Miró dentro y había bastante gente. La decoración del local era llamativa, con grandes fotos de actores clásicos en blanco y negro colgando en las paredes.

Leyó el menú que estaba escrito en un cartel a la entrada, -uhmm- se dijo -hace tiempo que no tomo almejas marineras, y acompañado de mi vino favorito- podría probar a ver.

Respiró profundamente, echo los hombros hacia atrás y dio un paso adelante decidido.

A partir de aquel día, la hora de la comida se convirtió en uno de los momentos claves del día. Cuando se acercaba la hora de comer comenzaba a mirar insistentemente el reloj, estaba deseando salir a explorar e investigar los menús de los restaurantes. Paseaba por la calle observando cada tablón, sopesando, imaginando y sopesando cual le producía más interés, cual le llamaba más la atención.

Se sentía tan bien, que compartió el descubrimiento con algunos compañeros de trabajo con los que tenía más confianza. Podía elegir cada día donde ir a comer y con quién ir a comer. Se sentía libre, dueño de sus decisiones y disfrutaba saboreando los distintos platos y especialidades.

Se fue dando cuenta como cada día entraba en internet y exploraba la composición de los platos. Un día, en uno de sus favoritos, organizaron unas clases de cocina. – Por qué no- se dijo.

Fue una experiencia fantástica para él, ahora no solo disfrutaba comiendo, sino que podría cocinarse sus platos favoritos. Ya no tendría que esperar a ver qué menú le ofrecían, el podía elegir y preparar sus platos preferidos.

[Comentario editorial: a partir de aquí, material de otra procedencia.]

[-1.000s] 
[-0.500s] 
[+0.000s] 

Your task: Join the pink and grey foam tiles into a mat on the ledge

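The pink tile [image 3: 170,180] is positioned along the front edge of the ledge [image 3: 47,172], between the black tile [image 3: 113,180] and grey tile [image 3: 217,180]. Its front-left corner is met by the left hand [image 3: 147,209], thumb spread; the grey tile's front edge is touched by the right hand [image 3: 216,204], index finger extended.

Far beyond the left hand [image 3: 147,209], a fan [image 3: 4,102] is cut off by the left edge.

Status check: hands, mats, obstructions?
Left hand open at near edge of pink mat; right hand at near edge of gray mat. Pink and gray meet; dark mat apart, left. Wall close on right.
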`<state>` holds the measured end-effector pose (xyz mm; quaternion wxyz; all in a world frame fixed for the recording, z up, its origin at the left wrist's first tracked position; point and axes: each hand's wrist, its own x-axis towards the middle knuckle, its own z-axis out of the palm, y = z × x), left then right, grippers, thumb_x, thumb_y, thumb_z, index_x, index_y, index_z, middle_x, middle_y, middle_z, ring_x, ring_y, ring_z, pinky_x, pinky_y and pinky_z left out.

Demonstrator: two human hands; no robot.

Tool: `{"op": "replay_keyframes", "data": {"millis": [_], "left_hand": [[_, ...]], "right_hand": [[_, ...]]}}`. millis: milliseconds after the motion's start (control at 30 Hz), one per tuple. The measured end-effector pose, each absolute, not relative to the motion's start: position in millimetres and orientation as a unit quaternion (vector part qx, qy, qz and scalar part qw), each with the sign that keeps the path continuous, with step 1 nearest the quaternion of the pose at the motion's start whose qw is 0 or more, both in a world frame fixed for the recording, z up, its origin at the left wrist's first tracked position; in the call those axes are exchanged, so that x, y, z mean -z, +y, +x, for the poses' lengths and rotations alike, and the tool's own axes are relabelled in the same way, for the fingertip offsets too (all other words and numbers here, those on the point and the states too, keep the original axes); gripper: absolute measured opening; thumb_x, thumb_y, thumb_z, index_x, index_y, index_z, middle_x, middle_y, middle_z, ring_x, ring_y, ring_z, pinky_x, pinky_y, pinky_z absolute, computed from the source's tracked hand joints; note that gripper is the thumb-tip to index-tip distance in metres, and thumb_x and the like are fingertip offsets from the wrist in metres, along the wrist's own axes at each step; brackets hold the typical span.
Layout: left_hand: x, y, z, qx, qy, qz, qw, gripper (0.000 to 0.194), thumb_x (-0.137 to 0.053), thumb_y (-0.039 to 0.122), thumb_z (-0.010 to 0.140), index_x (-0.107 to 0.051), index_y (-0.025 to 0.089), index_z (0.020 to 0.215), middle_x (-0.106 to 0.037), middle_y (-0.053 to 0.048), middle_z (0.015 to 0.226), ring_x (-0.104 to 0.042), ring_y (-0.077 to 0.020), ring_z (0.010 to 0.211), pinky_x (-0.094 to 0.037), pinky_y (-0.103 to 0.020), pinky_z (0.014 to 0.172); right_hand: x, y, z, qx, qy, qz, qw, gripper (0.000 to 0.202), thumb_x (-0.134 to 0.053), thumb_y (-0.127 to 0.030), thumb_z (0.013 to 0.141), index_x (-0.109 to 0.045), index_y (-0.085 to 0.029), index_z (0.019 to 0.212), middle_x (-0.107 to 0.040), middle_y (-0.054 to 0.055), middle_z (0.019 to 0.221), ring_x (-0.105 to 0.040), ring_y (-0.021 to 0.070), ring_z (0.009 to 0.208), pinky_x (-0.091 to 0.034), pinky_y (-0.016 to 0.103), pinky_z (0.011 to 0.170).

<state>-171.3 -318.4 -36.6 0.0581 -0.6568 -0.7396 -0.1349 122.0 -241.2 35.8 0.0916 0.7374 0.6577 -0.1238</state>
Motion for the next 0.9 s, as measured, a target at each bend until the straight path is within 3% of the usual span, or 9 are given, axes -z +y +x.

Su interés se fue ampliando y empezó a buscar nuevos restaurantes y nuevas clases de cocina, fue conociendo a otras personas que, como él, disfrutaban muchísimo elaborando platos. En el grupo de amigos que se fue formando, había una mujer, divertida, ingeniosa, cariñosa. Sin darse casi cuenta, fueron intimando más y más. Una bonita relación.

 

El tiempo había pasado y Andrés y su pareja estaban paseando por el barrio, iban riendo y repasando los proyectos comunes que tenían en marcha. En ese momento, Andrés levantó la cabeza y por un momento detuvo el paso. Ahí delante estaba aquel restaurante al que solía ir. Seguía igual, con el mismo menú sin marisco, los camareros atentos de aquí para allá. Era igual pero ahora, a él, ya no le pareció tan atractivo ni especial. Por un momento sintió entre añoranza y alivio. ¿Cómo hubiera sido su vida si hubiera seguido yendo a comer allí?

 

Miró con cariño a su pareja, la tomó de la mano, y siguieron su camino mientras, con ojos brillantes y la palabra alegre, continuaron soñando con su próximo proyecto.